Furthermore, transitioning from Soviet-legacy armor to Western platforms requires a fundamental logistical restructuring. Western MBTs, such as the Leopard 2A8, frequently exceed 65 tons, compared to the 45-ton weight class of the T-72 series.¹⁴ This increase in mass necessitates parallel investments in heavy equipment transporters (HETs), upgraded armored recovery vehicles (ARVs), modified bridge-laying equipment, and reinforced rail transport infrastructure. The £7.51 billion market projection implicitly encompasses these massive secondary logistical requirements, driving a comprehensive overhaul of regional military infrastructure.⁵

3. Lessons Learned from the Ukraine-Russia Conflict: Evolving Tactical Doctrine

The operational realities of the ongoing high-intensity conflict in Ukraine served as the analytical and doctrinal foundation for the technical discourse at FAVCEE 2026. Detailed insights provided by active combat commanders, notably Colonel Yevhen Shamataliuk, Deputy Commander of the LITPOLUKR Brigade (a trilateral brigade of Lithuanian, Polish, and Ukrainian forces), illuminated the profound and permanent ways in which drone-saturated environments have altered mechanized warfare.⁶

3.1 The Obsolescence of Uncontested Armor Maneuver

The primary tactical lesson extracted from the Eastern European theater is the near-impossibility of achieving strategic or tactical surprise when massing armor.⁶ The proliferation of low-cost, commercial-off-the-shelf (COTS) reconnaissance UAVs, persistently linked to precision artillery batteries and loitering munitions, has created an unprecedentedly transparent battlefield.¹ In this environment, static or slowly maneuvering armored columns face rapid detection and catastrophic attrition.

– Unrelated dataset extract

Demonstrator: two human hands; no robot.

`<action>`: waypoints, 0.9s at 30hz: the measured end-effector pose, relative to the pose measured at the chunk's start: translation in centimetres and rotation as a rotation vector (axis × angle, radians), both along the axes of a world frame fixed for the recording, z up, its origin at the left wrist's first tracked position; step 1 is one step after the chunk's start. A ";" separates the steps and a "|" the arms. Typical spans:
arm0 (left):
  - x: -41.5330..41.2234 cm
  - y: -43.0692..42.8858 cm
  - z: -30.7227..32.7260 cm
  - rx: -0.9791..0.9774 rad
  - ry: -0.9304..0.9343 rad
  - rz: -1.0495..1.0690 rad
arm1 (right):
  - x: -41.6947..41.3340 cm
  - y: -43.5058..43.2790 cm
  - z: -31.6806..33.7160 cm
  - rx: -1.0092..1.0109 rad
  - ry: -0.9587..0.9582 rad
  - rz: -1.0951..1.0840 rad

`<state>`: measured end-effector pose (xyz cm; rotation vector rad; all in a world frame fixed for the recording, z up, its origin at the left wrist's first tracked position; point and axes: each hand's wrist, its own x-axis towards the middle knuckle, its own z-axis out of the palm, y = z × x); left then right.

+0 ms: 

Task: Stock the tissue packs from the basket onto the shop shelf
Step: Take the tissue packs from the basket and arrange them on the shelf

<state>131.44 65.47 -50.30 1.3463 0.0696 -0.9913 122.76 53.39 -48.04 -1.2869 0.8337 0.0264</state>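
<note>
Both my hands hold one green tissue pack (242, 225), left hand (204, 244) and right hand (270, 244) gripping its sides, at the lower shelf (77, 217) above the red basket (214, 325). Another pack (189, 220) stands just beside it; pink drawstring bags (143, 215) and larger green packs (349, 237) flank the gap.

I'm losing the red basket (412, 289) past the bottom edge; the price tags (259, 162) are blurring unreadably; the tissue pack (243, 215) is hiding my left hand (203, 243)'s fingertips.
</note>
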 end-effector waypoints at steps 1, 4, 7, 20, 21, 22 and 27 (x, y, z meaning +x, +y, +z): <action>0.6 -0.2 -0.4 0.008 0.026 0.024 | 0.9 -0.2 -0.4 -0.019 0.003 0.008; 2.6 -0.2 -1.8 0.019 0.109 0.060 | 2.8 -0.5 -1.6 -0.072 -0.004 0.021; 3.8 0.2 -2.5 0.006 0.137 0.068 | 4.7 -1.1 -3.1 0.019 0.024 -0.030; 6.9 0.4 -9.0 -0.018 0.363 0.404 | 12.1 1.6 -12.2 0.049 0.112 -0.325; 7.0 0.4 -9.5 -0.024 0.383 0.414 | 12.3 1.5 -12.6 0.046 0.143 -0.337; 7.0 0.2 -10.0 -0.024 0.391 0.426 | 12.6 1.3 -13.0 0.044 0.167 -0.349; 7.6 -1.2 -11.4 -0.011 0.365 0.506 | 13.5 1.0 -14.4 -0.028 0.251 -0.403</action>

As a direct result of these observations, CEE military planners are shifting doctrinal focus away from massed armored spearheads designed for deep penetration, toward distributed, highly mobile, and dispersed operations.¹ Armored vehicles are increasingly tasked with precision direct-fire support, rapid infantry insertion, and immediate repositioning to avoid counter-battery fire or swarm attacks by first-person view (FPV) drones.⁶ This operational tempo necessitates the procurement of vehicles with superior power-to-weight ratios capable of executing rapid “shoot-and-scoot” tactics. Furthermore, it demands advanced signature management—including multispectral camouflage and thermal exhaust diffusion—to reduce the vehicle’s acoustic, thermal, and radar cross-sections.¹

3.2 The Asymmetric Threat of Loitering Munitions

The most disruptive technical challenge discussed throughout the conference was the persistent, lethal threat of UAVs and FPV drones executing top-attack flight profiles.¹ Traditional armored vehicle design concentrates the thickest composite armor on the frontal 60-degree arc to defeat direct-fire kinetic energy penetrators (APFSDS) and shaped charges originating from opposing MBTs. Conversely, the top of the turret and the engine deck have historically remained lightly armored.⁷

The Ukraine conflict has definitively demonstrated that even the most heavily armored legacy vehicles can be immobilized or completely destroyed by inexpensive, payload-bearing munitions striking these vulnerable overhead zones.⁶ This dynamic has triggered a rapid, urgent reassessment of vehicle survivability requirements across all NATO commands.¹ Procuring nations are now demanding immediate, organic counter-UAS (C-UAS) capabilities at the platoon or individual vehicle level, realizing that relying solely on theater-level or divisional air defense networks is grossly insufficient for protecting forward-deployed mechanized units from low-flying, low-radar-cross-section drones.¹

4. Next-Generation Survivability: Active Protection and Passive Upgrades

To counter the lethal lessons observed in the current operational environment, FAVCEE 2026 showcased highly advanced survivability solutions that blend millimeter-wave radar, kinetic interception, electronic warfare, and next-generation composite materials.¹⁶

[Image: Conceptual diagram of a layered active protection system intercepting a top-attack munition on a modern main battle tank]

4.1 The Dominance of Hard-Kill Active Protection Systems (APS)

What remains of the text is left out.